§ **About this task**: In the listing below, find every line containing "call" and copy it out.

§ **Recorded data**:
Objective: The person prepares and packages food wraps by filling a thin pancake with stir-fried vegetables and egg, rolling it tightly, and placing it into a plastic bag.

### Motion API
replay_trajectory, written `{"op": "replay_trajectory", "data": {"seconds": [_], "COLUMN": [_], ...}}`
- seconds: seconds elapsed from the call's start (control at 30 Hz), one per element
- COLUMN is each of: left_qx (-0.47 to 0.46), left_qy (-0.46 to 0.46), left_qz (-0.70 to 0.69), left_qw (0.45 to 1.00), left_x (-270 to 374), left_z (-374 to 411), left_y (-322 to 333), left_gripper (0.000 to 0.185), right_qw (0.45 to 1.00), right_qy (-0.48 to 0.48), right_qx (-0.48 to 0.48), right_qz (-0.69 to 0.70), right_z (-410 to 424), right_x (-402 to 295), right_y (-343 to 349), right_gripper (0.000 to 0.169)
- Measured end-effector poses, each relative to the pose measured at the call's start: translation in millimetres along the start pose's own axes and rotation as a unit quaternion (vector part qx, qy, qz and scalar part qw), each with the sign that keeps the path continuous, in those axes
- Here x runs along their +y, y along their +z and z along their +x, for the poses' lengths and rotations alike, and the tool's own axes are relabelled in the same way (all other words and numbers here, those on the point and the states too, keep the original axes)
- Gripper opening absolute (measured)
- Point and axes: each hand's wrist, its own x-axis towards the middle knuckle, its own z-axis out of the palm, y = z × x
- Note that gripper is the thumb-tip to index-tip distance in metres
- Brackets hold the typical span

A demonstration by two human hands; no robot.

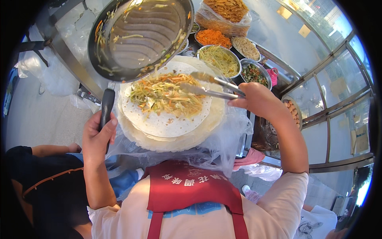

§ **Written answer**:
- seconds: seconds elapsed from the call's start (control at 30 Hz), one per element
- Measured end-effector poses, each relative to the pose measured at the call's start: translation in millimetres along the start pose's own axes and rotation as a unit quaternion (vector part qx, qy, qz and scalar part qw), each with the sign that keeps the path continuous, in those axes

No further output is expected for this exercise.